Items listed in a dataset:
☆ ☆ ☆ ☆ ☆ ☆ ☆

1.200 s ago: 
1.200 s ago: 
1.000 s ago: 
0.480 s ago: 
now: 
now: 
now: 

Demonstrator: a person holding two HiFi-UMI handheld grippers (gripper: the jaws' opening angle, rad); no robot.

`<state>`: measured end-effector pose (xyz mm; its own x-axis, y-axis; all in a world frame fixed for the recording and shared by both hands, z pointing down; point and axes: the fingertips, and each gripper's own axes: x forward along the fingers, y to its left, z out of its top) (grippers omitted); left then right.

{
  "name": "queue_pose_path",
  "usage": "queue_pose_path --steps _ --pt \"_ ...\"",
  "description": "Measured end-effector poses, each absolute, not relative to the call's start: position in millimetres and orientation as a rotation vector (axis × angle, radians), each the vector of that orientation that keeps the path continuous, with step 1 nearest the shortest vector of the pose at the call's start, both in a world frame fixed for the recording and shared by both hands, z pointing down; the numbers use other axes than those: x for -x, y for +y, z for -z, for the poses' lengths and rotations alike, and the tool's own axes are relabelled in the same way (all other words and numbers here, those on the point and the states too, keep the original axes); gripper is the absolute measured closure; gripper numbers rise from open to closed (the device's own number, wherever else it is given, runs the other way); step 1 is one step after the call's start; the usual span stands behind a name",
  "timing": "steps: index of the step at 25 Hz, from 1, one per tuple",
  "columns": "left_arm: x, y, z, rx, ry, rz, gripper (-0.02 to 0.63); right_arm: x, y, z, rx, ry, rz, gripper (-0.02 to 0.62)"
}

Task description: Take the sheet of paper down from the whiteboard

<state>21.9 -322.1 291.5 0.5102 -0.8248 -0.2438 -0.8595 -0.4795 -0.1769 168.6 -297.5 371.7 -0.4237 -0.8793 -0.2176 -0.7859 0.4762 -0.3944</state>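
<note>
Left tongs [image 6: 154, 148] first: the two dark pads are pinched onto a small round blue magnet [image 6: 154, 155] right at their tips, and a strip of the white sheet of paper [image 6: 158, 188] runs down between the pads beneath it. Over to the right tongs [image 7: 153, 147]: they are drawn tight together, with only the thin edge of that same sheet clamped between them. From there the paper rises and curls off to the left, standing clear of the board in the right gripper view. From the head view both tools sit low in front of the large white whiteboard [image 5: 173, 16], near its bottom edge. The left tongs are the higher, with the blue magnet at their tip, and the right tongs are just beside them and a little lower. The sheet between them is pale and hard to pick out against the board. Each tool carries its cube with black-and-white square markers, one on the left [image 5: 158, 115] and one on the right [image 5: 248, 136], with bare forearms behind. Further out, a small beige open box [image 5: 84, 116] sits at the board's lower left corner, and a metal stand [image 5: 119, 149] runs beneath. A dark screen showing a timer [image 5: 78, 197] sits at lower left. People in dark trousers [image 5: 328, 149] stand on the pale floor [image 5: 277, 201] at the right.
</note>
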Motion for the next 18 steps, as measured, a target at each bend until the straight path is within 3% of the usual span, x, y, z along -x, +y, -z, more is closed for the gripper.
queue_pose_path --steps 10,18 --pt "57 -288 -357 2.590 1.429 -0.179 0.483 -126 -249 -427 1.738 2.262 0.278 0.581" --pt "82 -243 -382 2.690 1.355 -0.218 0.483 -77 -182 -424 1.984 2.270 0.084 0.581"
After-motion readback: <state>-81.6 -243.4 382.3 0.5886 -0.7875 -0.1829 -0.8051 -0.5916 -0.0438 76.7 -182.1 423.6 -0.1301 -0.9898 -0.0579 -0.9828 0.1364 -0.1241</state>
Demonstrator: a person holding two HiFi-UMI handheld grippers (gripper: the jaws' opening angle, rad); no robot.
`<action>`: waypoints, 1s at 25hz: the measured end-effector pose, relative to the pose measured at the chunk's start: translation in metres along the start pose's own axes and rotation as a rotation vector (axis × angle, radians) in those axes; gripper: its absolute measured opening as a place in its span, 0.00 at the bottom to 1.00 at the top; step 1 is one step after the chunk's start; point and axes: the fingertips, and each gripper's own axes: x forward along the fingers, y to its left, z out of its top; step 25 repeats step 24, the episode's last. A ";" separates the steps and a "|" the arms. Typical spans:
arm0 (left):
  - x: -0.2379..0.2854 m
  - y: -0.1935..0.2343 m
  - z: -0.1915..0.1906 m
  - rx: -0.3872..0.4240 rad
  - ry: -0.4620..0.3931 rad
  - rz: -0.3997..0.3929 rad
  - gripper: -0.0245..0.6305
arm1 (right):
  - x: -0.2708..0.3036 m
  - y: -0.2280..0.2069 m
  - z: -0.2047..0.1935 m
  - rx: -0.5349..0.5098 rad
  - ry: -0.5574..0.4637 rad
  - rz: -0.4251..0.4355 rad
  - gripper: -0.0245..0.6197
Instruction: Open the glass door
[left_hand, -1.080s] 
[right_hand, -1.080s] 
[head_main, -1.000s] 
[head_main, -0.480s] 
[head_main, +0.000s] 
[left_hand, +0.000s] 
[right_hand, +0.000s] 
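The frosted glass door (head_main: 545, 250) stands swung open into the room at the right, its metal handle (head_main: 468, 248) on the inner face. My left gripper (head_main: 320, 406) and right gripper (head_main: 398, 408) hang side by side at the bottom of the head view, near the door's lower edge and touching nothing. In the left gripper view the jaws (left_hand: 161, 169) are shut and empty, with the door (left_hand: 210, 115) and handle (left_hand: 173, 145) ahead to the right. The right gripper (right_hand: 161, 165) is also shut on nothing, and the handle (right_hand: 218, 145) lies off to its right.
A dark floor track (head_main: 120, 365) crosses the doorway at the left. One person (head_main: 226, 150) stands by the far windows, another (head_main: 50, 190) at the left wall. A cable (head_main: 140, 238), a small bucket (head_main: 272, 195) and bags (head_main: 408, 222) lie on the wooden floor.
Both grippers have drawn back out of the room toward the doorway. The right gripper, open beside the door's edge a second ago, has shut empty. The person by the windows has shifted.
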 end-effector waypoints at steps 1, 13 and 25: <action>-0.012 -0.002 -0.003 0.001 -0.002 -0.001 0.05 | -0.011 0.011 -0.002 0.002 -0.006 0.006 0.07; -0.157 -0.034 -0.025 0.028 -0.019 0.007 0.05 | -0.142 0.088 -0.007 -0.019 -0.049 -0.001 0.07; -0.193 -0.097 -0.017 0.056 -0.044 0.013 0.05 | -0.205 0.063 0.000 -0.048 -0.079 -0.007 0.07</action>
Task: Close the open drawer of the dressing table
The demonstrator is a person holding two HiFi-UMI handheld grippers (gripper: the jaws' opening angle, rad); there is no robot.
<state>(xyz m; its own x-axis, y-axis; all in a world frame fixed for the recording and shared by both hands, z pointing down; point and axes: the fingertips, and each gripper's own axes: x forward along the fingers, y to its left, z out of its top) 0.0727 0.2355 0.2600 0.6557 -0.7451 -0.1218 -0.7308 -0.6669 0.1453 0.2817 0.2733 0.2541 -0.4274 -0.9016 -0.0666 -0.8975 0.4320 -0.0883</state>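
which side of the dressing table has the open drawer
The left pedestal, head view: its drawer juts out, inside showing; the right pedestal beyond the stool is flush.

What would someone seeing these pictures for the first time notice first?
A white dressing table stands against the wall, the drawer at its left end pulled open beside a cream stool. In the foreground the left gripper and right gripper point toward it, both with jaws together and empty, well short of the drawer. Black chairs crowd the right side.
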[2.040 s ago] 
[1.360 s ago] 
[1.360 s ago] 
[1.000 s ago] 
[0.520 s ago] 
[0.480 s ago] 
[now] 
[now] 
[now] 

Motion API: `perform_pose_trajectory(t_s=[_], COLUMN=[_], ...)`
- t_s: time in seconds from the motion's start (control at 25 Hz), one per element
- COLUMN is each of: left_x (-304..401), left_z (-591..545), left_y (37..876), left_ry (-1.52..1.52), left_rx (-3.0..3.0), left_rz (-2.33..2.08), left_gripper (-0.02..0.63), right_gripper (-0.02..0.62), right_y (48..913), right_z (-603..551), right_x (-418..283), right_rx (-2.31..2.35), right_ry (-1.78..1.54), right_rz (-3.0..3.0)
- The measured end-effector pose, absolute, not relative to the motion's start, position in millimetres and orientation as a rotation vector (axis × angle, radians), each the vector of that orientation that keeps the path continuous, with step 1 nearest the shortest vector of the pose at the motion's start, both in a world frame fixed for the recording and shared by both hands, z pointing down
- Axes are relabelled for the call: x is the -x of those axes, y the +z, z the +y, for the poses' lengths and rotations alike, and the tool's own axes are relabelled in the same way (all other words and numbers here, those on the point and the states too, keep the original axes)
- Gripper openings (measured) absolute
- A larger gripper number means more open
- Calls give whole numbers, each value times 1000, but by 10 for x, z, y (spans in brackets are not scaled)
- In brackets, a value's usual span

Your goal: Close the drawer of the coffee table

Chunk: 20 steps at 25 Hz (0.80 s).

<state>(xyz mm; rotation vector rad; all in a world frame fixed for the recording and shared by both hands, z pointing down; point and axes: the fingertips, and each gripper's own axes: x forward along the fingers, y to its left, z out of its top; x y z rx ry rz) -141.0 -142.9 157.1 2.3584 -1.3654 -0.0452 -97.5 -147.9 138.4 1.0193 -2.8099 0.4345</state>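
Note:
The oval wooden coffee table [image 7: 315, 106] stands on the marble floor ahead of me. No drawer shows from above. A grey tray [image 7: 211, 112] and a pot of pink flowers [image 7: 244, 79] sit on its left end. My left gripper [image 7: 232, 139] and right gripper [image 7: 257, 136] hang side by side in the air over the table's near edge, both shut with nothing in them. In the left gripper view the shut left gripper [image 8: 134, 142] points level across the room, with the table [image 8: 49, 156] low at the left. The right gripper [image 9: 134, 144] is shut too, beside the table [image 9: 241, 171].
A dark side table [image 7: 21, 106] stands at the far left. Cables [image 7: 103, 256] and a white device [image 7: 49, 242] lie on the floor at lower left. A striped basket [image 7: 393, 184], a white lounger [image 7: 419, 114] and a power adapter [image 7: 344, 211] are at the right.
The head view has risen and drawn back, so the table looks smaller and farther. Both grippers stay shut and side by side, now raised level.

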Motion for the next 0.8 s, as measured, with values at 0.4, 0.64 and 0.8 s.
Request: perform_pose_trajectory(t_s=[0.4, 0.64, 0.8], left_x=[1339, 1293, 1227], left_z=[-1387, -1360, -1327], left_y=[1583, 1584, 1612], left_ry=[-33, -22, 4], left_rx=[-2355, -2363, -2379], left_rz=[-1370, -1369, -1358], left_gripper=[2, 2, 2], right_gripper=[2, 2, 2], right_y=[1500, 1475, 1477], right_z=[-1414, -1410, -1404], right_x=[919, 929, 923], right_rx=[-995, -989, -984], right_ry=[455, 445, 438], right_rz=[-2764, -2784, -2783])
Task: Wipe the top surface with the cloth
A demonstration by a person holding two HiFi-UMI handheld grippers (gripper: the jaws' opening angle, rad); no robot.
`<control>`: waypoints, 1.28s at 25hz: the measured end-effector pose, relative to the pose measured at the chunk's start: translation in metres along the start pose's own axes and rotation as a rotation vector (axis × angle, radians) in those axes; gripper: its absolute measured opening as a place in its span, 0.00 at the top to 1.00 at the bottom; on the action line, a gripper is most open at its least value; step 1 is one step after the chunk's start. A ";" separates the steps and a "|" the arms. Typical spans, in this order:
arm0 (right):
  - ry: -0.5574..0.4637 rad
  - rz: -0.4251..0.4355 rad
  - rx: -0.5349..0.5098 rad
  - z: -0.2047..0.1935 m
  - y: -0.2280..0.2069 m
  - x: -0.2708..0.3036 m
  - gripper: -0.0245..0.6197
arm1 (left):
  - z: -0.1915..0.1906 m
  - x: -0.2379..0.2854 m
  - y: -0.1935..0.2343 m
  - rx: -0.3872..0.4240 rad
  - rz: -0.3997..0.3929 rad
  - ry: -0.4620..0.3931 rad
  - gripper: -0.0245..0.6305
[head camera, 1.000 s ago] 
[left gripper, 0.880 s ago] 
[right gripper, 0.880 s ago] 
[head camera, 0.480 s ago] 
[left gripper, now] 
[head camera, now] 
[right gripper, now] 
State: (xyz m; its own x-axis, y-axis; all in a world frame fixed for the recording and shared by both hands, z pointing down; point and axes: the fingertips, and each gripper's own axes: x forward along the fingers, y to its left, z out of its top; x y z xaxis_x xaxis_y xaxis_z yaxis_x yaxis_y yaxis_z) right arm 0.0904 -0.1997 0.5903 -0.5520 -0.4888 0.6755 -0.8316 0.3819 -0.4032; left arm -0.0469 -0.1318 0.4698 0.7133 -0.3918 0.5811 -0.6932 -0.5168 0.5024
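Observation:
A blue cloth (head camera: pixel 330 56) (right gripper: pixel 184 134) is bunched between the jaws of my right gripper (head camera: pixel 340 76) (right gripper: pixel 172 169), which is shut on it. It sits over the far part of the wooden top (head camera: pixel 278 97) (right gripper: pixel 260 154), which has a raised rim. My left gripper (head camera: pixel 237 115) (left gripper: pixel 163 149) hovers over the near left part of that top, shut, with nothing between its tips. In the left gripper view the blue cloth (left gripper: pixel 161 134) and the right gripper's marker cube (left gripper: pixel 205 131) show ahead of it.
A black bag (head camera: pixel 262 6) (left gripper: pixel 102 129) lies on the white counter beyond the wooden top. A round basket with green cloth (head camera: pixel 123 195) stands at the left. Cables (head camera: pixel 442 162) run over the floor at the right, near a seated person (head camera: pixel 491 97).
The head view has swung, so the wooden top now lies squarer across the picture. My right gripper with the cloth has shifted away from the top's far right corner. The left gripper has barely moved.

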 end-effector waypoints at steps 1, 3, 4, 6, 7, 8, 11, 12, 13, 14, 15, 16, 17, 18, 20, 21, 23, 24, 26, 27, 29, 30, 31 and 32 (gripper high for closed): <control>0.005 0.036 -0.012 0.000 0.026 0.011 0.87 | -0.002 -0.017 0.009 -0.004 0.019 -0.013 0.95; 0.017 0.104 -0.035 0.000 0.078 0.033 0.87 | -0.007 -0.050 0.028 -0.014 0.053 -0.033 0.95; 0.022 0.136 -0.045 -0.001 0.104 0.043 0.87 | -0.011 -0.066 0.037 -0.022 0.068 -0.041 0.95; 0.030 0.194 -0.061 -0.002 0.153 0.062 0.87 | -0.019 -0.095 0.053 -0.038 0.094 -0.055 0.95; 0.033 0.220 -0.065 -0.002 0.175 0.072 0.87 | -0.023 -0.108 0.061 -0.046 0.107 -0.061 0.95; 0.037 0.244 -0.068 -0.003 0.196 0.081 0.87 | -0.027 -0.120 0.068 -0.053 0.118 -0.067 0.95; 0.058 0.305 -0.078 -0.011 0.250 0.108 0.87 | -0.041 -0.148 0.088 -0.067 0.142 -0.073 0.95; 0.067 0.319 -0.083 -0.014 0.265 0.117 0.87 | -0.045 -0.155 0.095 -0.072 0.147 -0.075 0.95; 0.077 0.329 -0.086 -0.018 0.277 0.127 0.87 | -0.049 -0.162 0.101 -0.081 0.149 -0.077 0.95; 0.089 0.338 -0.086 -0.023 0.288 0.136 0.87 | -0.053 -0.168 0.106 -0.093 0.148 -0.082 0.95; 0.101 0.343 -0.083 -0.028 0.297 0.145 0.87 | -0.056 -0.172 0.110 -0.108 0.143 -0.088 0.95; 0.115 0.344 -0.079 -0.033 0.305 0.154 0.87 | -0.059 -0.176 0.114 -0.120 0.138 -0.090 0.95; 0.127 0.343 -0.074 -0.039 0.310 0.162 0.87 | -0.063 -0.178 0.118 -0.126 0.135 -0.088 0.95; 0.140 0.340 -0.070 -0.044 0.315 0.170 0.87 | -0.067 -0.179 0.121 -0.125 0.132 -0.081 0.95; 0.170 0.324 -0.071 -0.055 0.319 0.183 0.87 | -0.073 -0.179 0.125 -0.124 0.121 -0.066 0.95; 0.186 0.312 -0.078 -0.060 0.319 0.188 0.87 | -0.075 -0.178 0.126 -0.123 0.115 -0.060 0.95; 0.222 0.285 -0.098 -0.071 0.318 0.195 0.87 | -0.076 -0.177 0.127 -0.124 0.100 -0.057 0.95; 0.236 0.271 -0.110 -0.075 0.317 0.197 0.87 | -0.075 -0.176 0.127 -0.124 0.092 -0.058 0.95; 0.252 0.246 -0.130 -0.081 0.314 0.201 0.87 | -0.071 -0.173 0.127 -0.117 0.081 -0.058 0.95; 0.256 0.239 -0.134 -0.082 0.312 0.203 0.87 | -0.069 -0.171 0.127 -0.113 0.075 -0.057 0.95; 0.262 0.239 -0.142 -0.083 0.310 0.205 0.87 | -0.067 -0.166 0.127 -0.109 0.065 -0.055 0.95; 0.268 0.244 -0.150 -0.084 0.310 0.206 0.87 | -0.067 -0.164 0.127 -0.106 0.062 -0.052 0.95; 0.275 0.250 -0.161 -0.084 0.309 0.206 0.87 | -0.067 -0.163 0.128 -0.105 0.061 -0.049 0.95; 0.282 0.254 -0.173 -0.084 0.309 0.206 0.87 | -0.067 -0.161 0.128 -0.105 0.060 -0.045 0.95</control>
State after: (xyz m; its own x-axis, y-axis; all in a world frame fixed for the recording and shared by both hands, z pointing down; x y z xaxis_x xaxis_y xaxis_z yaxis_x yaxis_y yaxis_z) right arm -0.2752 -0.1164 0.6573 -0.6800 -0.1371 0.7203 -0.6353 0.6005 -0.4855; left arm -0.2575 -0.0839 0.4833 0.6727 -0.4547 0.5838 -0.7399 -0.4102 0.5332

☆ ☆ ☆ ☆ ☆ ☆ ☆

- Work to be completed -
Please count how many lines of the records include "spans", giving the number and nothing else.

- Output for this exercise -
3